It’s the ultimate first-world problem, but most of us in the Western World are plagued with having too much stuff rather than too little.
Being raised by someone with a hoarding problem, I’m probably more aware than most people of the problems of having too much stuff. I thought I had a handle on my possessions, but last year, I caught myself complaining that my 1,400-square-foot house was “too small” for all my stuff.
It took me aback and forced me to confess I wasn’t the minimalist I wanted to be or thought I would be. My then five-year-old daughter and I had too much stuff. Even though regular weeding was the norm, I kept acquiring stuff to replace what I got rid of.
This begged the question: How do I change this?
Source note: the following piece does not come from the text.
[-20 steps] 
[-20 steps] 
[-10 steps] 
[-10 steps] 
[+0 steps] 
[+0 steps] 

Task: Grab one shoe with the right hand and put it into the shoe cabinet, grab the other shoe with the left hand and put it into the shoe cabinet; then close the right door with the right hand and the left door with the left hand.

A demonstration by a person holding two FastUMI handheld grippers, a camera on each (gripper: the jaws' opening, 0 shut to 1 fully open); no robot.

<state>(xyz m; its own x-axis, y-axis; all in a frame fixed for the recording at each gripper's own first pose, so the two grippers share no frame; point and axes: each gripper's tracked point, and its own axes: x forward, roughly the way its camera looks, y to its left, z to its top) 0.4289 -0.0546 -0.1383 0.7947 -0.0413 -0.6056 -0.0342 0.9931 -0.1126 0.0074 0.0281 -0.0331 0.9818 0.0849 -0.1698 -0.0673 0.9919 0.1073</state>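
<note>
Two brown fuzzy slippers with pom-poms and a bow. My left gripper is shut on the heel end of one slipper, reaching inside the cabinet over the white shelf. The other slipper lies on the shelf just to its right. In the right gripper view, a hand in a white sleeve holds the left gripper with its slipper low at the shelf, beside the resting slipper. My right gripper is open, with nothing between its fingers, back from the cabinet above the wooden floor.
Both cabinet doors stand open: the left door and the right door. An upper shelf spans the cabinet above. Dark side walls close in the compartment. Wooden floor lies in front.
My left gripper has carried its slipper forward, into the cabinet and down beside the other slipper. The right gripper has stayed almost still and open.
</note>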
Despite various books and websites proclaiming to be committed to a clutter-free life, I noticed most of them dealt more with how to hide or store clutter than with how to get rid of it.
Salvation came in the form of a book a book called “The Life-Changing Magic of Tidying Up: The Japanese Art of Decluttering and Organizing,” by the Japanese cleaning consultant Marie Kondo. I usually take “life-changing” claims with a huge grain of salt, but Kondo’s advice has actually changed my life.
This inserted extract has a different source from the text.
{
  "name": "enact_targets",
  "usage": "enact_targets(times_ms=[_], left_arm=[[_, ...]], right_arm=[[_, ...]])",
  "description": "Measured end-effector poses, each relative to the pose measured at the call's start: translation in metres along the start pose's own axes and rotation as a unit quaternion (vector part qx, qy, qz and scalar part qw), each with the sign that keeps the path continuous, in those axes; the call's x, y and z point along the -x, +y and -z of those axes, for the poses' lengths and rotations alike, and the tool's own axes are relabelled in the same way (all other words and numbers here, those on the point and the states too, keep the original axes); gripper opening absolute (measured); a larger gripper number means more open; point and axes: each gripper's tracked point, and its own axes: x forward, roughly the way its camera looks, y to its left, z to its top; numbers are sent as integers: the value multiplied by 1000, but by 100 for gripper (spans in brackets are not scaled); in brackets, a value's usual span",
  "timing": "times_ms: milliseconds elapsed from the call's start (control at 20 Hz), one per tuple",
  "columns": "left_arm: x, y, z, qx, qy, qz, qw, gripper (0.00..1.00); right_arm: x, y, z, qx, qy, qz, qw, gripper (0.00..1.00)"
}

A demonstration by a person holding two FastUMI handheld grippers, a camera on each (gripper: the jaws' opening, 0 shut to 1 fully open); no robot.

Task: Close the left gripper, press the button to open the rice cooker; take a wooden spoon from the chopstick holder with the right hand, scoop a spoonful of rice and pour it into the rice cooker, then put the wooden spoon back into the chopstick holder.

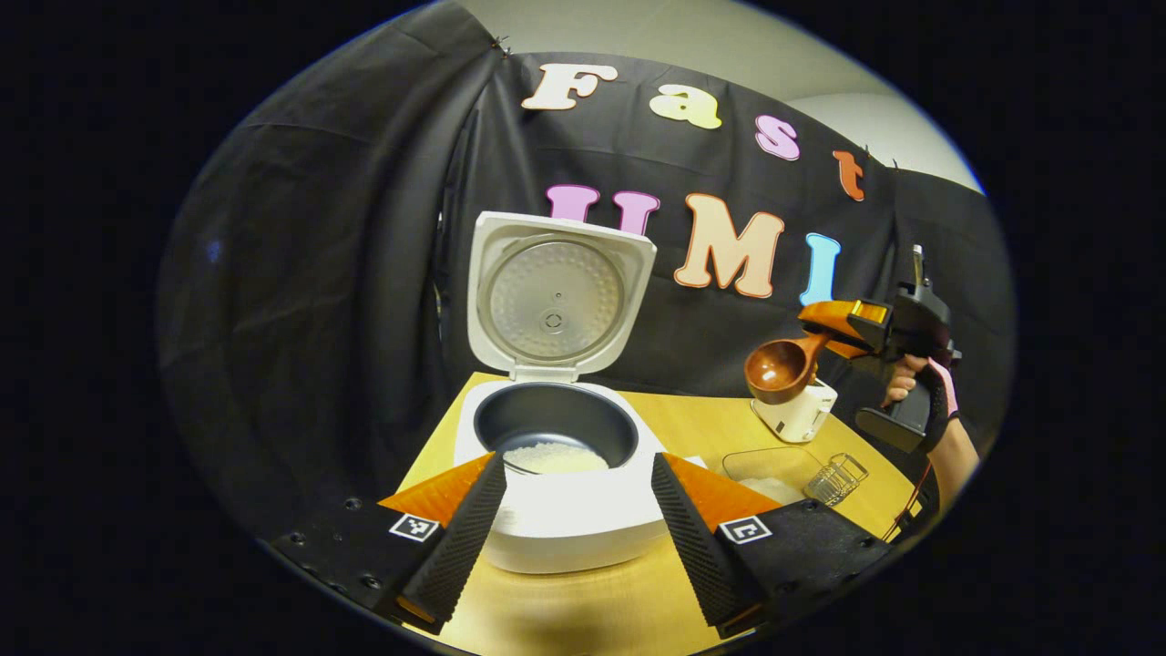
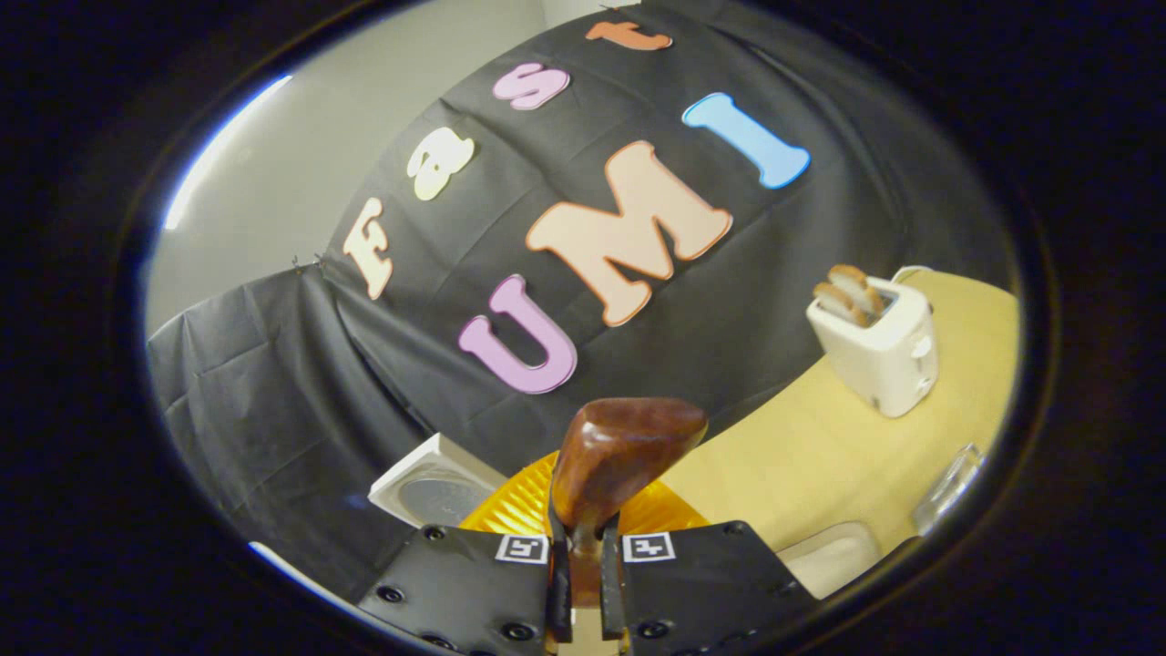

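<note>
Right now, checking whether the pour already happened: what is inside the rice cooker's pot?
The rice cooker stands open, lid up. A low heap of white rice lies at the front of its dark inner pot. The pot's near rim hides the front of the heap.

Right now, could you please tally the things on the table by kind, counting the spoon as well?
Rice cooker: 1
Toaster: 1
Clear rice container: 1
Wire chopstick holder: 1
Wooden spoon: 1
Total: 5
</note>
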Motion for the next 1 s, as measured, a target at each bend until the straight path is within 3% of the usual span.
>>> enact_targets(times_ms=[300, 600, 650, 800, 1000], left_arm=[[-13, -35, -2, -4, 1, 9, 1000, 95], [-20, -71, -1, -5, 0, 5, 1000, 95], [-21, -76, 0, -6, 0, 3, 1000, 95], [-21, -92, -1, -4, -4, -1, 1000, 95], [-18, -104, -1, -12, -7, -12, 1000, 95]], right_arm=[[56, -108, -60, 42, -17, 78, 996, 14], [82, -197, -81, 119, -5, 145, 982, 14], [82, -210, -80, 132, 3, 154, 979, 17], [85, -234, -71, 165, 27, 162, 973, 14], [80, -252, -56, 218, 53, 163, 961, 16]])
Simply put, the decision to keep something comes down to this: Do I love it?
If not, out it goes.
Another of Kondo’s helpful tips is to sort by categories instead of by rooms. For example, when you’re sorting your clothes, gather it all together, no matter what room they were in.
When I did this, I was amazed by how much stuff I had—especially when it came to clothes and personal care items like makeup and body products. I had so much of the latter, I could’ve gone for at least a year without buying anything new!
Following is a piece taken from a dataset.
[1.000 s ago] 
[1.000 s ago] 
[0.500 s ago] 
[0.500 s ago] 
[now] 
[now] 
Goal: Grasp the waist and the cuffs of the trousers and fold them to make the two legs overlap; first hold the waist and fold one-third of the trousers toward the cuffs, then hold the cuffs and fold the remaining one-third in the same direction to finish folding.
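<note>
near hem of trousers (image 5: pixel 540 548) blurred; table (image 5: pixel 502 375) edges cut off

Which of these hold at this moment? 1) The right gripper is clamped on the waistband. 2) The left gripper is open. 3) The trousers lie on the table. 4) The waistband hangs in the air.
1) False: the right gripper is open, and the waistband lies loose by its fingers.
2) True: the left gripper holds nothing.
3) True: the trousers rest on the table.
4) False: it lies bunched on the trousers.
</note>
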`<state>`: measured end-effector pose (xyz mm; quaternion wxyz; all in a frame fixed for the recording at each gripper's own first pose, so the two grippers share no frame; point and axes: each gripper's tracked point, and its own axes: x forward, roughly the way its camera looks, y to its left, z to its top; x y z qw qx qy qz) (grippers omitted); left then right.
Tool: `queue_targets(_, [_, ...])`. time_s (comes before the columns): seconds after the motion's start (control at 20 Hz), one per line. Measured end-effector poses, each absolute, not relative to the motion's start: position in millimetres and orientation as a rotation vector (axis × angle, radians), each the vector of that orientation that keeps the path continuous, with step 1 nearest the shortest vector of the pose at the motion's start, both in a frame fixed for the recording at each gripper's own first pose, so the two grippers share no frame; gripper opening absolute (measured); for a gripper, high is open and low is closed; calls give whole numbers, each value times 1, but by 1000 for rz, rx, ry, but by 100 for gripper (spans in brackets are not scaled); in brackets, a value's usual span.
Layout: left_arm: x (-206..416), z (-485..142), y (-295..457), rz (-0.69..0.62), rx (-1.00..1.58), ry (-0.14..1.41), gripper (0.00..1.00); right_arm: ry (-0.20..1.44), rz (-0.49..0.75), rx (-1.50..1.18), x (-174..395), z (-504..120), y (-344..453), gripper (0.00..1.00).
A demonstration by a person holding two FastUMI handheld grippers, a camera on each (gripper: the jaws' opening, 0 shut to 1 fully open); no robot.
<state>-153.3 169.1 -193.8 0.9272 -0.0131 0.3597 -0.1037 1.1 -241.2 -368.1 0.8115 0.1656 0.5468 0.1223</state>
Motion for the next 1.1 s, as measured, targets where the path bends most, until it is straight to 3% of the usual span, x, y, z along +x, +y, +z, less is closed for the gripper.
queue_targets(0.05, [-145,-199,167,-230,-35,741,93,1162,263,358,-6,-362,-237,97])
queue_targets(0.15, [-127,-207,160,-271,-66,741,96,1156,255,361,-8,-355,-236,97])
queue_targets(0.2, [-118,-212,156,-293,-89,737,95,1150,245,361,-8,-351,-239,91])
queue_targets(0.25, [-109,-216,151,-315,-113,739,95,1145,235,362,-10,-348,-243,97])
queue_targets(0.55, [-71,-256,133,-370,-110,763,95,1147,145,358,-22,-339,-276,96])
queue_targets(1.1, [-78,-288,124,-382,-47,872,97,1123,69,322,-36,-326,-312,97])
Asking myself if I loved something and answering in the negative made me stop and wonder why I keep stuff I don’t like. In the case of personal care products, I was unaware I already had many of the items I was purchasing, whereas with stuff like old school work, letters from former lovers and photos, I realized I had a desire to hang on to the past even though it wasn’t necessarily happy.
Looking deeper into why I was so reluctant to let go of certain things also made me think of what I wanted to leave behind for my daughter: Did I want her to spend hours going through my stuff and sending the vast majority of it to the dump or a thrift shop?
No, I did not.
If I’m being painful honest with myself, I have to admit that most of things I own only have value to me. If my daughter sees the faded black cocktail dress hanging in my closet, she has no way of knowing that I kept it because I wore it to an amazing party nearly 15 years ago in London. But even if I tell her, she wasn’t there and can’t know what that it meant to me. And in all sincerity, keeping it isn’t going to transport me back to that time. I have the memories, so why do I need the dress?
As of this writing, I’ve eliminated nearly 10 percent of my possessions. I’m hoping to whittle them down even more.
While I’ll still probably have more stuff than I ever really need, at least my closet shelves won’t resemble the aisle of a CVS or Goodwill.
As much as I love to own things, I don’t want them to ever end up owning me.